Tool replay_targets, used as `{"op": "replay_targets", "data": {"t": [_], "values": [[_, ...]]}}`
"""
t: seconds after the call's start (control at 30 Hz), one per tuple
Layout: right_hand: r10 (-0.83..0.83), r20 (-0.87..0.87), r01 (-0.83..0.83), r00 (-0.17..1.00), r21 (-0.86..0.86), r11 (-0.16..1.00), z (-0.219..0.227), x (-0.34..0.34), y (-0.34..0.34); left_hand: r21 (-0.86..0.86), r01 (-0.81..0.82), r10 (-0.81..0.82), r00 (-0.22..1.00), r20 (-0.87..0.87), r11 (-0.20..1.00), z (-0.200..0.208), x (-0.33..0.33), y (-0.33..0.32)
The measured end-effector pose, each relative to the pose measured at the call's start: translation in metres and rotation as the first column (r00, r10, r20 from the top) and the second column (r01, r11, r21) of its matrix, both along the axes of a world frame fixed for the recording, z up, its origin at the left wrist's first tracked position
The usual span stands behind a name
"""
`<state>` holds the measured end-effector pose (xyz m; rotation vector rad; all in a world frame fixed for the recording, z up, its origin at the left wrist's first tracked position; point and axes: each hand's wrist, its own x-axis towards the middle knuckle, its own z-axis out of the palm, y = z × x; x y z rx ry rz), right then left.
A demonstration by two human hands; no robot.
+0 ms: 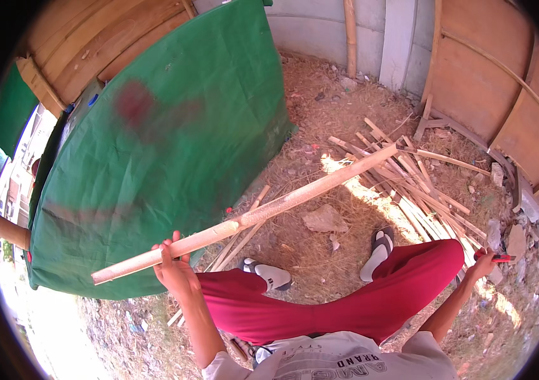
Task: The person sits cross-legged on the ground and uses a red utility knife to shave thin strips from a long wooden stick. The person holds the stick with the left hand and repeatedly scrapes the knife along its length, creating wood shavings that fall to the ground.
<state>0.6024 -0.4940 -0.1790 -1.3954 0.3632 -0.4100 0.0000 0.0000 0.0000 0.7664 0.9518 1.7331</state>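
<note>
Held up in the left hand (177, 271): one long, pale bamboo stick (288, 201), slanting from low on the left to high on the right. Low end in front of the big green sheet (181, 145), far end out by the pile of thin sticks (424, 196) on the dry ground (320, 256). Cannot tell if touching that pile or up above it. Left fingers curled around the stick, pinching it much closer to the low end than to the far end. Right hand (483, 265) closed around a small red cutter (503, 258), out beside the right knee of the red trousers (351, 310), well apart from the stick. Cannot tell if the blade is out. Looks light for something so long, but likely to tip, with so much of it sticking out past the hand. Might feel heavy at the far end and want to dip. Probably stiff and hard like wood, maybe with a little spring. Not likely to get hurt by a squeeze, but could split the long way if bent or twisted too much. Maybe slippery on the smooth side, and maybe full of splinters along the edges. Best to hold near the bump (234, 225) around the middle for good balance, thumb on one flat side, fingers on the other, and never to slide skin along an edge.
</note>
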Motion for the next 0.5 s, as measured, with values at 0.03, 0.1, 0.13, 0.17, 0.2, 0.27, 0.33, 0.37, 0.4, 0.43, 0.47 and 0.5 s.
{"op": "replay_targets", "data": {"t": [0.03, 0.1, 0.13, 0.17, 0.2, 0.27, 0.33, 0.37, 0.4, 0.43, 0.47, 0.5], "values": [[-0.043, 0.098, 0.042, 0.994, 0.011, 0.999, 0.046, -0.007, 0.023, -0.001, -0.019, 0.019, 0.999, 0.039, 1.000, -0.009, 0.002, -0.011], [-0.061, 0.220, 0.019, 0.974, 0.191, 0.981, 0.137, -0.062, 0.084, 0.005, 0.005, -0.005, 0.994, 0.109, 1.000, -0.021, 0.000, -0.019], [0.052, 0.246, -0.106, 0.968, 0.210, 0.972, 0.160, -0.102, 0.125, 0.019, 0.024, -0.027, 0.992, 0.120, 1.000, -0.022, -0.010, -0.021], [0.164, 0.314, -0.238, 0.935, 0.216, 0.947, 0.188, -0.125, 0.160, 0.033, 0.042, -0.047, 0.984, 0.173, 0.999, -0.030, -0.004, -0.025], [0.356, 0.336, -0.458, 0.872, 0.300, 0.837, 0.187, -0.136, 0.185, -0.006, 0.043, -0.041, 0.980, 0.194, 0.999, -0.041, 0.007, -0.037], [0.751, 0.095, -0.756, 0.654, 0.124, 0.643, 0.155, -0.169, 0.245, -0.028, 0.058, -0.049, 0.966, 0.252, 0.998, -0.055, 0.020, -0.044], [0.890, -0.067, -0.878, 0.451, 0.142, 0.456, 0.118, -0.230, 0.311, -0.036, 0.091, -0.079, 0.962, 0.262, 0.995, -0.055, 0.023, -0.049], [0.922, -0.024, -0.893, 0.387, 0.241, 0.381, 0.092, -0.251, 0.332, -0.053, 0.101, -0.083, 0.960, 0.266, 0.994, -0.056, 0.025, -0.053], [0.925, -0.023, -0.876, 0.379, 0.313, 0.366, 0.084, -0.274, 0.351, -0.065, 0.107, -0.086, 0.959, 0.271, 0.992, -0.055, 0.026, -0.055], [0.928, -0.021, -0.855, 0.371, 0.382, 0.351, 0.078, -0.290, 0.365, -0.062, 0.119, -0.098, 0.958, 0.268, 0.991, -0.054, 0.027, -0.057], [0.925, 0.005, -0.831, 0.380, 0.441, 0.339, 0.081, -0.307, 0.376, -0.062, 0.113, -0.093, 0.961, 0.259, 0.992, -0.055, 0.021, -0.062], [0.915, 0.030, -0.800, 0.401, 0.497, 0.335, 0.086, -0.318, 0.383, -0.064, 0.119, -0.100, 0.963, 0.251, 0.991, -0.056, 0.018, -0.066]]}}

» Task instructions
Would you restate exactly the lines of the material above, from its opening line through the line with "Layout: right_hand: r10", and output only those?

» Result below
Tool replay_targets, used as `{"op": "replay_targets", "data": {"t": [_], "values": [[_, ...]]}}`
"""
t: seconds after the call's start (control at 30 Hz), one per tuple
Layout: right_hand: r10 (-0.83..0.83), r20 (-0.87..0.87), r01 (-0.83..0.83), r00 (-0.17..1.00), r21 (-0.86..0.86), r11 (-0.16..1.00), z (-0.219..0.227), x (-0.34..0.34), y (-0.34..0.34); left_hand: r21 (-0.86..0.86), r01 (-0.81..0.82), r10 (-0.81..0.82), r00 (-0.22..1.00), r20 (-0.87..0.87), r11 (-0.20..1.00), z (-0.200..0.208), x (-0.33..0.33), y (-0.33..0.32)

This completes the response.